A partir de la llegada de los europeos a América, la existencia de tierras (y personas) al sur del Ecuador dejó de ponerse en duda “porque se empezaron a conocer tierras del hemisferio sur que antes eran consideradas inaccesibles”, escribe Eco. Y también se comenzó a comprobar que estar en el hemisferio sur no implicaba estar bocabajo.
La Tierra Austral y la Antártida
A pesar de los viajes de los europeos por el hemisferio sur, las antípodas mantuvieron durante un tiempo su aura de leyenda. El explorador Antonio Pigafetta, uno de los participantes en la expedición de Magallanes y Elcano que completó la primera circunnavegación de la Tierra entre 1519 y 1522, escribió en sus memorias del viaje que esperaba hallar “hombres y mujeres que no miden más de un codo y tienen las orejas tan grandes como ellos: con una se hacen la cama y con la otra se cubren”.

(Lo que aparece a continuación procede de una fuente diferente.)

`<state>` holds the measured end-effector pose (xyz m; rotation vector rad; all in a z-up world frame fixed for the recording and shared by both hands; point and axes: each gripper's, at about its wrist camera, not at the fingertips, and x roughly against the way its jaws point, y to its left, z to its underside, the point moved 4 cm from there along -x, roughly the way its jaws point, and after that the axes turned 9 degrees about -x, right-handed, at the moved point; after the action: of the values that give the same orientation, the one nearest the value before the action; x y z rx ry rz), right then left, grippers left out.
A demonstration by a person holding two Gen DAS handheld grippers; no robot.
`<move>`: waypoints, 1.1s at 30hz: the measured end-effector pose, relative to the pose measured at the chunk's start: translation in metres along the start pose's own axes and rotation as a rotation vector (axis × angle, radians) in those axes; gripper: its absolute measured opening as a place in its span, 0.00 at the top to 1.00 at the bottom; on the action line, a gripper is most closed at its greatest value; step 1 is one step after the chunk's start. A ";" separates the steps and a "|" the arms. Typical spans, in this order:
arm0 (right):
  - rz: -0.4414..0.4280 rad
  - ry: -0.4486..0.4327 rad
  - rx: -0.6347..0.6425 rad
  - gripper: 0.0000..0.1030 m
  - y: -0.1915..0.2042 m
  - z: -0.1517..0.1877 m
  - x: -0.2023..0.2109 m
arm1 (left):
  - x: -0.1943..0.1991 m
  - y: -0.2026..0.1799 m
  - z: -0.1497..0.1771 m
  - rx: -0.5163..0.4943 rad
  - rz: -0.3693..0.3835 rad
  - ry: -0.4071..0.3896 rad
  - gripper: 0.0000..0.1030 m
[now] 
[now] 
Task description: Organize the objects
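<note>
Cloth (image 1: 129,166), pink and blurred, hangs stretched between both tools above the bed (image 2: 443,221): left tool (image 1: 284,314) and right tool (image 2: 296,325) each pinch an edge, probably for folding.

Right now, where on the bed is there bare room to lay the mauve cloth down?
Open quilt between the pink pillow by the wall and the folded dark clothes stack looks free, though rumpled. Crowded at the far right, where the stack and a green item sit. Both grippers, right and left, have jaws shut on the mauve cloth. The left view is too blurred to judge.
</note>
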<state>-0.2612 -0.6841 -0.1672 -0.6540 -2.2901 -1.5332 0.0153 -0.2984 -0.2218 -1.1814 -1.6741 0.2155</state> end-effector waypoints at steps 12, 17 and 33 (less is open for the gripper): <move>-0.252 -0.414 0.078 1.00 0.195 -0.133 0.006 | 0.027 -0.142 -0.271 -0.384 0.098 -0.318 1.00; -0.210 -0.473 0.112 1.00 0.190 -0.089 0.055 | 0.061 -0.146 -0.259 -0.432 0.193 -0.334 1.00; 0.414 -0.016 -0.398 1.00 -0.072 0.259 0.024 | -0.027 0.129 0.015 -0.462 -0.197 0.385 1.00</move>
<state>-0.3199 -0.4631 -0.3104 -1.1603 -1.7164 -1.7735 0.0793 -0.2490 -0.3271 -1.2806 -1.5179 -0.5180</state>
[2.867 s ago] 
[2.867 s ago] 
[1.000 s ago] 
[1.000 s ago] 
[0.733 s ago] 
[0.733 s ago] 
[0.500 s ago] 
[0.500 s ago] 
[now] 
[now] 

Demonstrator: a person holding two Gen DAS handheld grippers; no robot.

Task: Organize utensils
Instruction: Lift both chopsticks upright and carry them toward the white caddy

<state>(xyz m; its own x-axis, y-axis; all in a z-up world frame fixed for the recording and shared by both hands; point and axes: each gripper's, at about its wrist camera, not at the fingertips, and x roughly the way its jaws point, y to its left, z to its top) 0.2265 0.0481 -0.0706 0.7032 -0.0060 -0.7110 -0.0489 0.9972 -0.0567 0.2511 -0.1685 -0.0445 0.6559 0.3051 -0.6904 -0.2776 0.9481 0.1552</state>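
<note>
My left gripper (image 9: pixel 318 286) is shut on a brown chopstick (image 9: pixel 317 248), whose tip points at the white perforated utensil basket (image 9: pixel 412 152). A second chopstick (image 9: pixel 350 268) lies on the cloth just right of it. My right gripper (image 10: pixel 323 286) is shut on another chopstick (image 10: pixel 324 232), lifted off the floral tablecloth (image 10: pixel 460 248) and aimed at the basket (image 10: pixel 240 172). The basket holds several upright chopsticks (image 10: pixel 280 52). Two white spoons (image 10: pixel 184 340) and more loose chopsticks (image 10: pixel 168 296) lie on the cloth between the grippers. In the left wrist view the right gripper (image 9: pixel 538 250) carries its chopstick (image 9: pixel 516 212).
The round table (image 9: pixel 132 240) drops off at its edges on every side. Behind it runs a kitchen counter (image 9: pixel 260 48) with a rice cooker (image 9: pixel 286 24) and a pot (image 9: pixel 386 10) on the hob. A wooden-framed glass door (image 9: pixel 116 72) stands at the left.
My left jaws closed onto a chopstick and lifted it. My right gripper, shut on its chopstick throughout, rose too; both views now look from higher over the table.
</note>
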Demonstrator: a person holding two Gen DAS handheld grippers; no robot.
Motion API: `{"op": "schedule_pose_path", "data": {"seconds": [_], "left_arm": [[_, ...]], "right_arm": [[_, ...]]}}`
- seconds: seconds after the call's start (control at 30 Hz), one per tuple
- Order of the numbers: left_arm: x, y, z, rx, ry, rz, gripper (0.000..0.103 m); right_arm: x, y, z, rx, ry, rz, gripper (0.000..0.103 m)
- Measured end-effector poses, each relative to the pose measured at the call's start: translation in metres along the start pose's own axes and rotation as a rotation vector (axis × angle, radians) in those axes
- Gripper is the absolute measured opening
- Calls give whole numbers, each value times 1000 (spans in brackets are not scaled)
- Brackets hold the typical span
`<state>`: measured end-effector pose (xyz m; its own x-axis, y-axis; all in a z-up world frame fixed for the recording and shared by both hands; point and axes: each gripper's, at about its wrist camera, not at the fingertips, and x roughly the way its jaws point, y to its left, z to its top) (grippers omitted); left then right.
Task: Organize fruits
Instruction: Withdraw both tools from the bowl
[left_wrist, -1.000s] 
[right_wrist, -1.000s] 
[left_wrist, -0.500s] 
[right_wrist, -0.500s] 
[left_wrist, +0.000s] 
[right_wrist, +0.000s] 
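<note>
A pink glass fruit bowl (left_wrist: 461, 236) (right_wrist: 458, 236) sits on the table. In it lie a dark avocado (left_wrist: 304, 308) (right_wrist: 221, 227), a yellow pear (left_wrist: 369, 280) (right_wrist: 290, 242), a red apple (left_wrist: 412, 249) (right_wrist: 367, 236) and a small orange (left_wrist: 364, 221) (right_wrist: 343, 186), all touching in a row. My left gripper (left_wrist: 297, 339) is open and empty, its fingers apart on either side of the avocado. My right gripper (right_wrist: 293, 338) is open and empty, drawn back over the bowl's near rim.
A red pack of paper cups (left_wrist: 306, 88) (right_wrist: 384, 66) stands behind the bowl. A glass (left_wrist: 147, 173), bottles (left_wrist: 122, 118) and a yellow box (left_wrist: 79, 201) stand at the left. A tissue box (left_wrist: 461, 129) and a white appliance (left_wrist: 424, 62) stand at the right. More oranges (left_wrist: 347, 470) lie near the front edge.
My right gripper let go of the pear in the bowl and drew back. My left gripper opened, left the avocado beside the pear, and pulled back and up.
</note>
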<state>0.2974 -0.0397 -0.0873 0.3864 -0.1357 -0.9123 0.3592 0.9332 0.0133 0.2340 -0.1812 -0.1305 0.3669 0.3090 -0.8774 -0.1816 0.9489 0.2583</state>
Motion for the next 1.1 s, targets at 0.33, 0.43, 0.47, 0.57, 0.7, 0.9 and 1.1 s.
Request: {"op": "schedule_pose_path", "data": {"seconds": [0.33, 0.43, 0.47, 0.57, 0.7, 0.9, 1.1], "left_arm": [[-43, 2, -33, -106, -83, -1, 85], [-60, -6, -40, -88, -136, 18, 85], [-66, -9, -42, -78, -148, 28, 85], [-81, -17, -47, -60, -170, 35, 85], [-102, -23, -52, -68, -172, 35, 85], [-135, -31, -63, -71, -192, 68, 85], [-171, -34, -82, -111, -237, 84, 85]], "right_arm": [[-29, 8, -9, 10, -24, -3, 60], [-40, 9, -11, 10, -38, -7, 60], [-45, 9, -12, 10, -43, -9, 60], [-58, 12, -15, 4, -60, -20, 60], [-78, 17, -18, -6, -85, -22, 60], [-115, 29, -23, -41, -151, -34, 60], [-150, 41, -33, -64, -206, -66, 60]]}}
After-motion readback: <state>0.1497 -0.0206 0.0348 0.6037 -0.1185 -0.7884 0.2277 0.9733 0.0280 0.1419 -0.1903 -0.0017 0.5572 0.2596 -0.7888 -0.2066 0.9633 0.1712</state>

La leyenda se fue sustituyendo por el espíritu explorador y la sospecha de que quedaba otro gran continente por descubrir en el extremo sur del globo, la llamada Tierra Austral. Magallanes la creyó haber hallado y la llamó Terra Australis recenter inventa sed nondum plene cognita (“Tierra recientemente hallada, pero no conocida del todo”). Era Tierra del Fuego. “Después de él, muchos otros buscarían la Terra Incognita en el Atlántico Sur, en el Océano Índico meridional y en el Pacífico Austral”, cuenta Eco.
La existencia de la llamada Terra Australis siguió siendo objeto de conjeturas y esbozos en mapas a partir del siglo XVI, cuando los exploradores españoles llegaron a Nueva Guinea, a las Carolinas y a las Filipinas. Como escribe Simon Garfield en su libro En el mapa, según el momento, Terra Australis incluía Tierra del Fuego, Australia, Nueva Zelanda “y cualquier cosa que flotara en el Océano Pacífico y que los navegantes encontraran por casualidad”.
Entre 1772 y 1775, el capitán James Cook emprendió su segunda gran expedición, dos años después de haber llegado a Australia. La Royal Society inglesa le había pedido que buscara esa Tierra Austral que quedaba por descubrir. Durante su expedición, Cook y sus hombres se adentraron tres veces en el Círculo Antártico en una niebla densa. Según su diario, llegaron a oír pingüinos, pero no vieron ninguno. Su barco pasó a poco más de 100 kilómetros de la Antártida.
Tras esta expedición, se descartó la idea de que la Tierra Austral fuera una región habitada o habitable, en caso de existir, explica Garfield. Esto se comprobó de manera definitiva cuando se llegó a la Antártida en 1820.
Las antípodas ya no suponen un misterio: los europeos sabemos que al sur del Ecuador la gente no camina bocabajo ni son seres que duermen envueltos en sus orejas. Estas ideas se han sustituido por experimentos mentales en los que nos preguntamos qué pasaría si caváramos un agujero con la intención de atravesar el planeta. Es decir, qué nos encontraríamos en las antípodas exactas.
Suponiendo que pudiéramos hacerlo, gran parte de los españoles llegaríamos a Nueva Zelanda. Pero muchos de los habitantes del planeta acabaría en el océano: la mayoría de las regiones habitadas tiene agua al otro lado.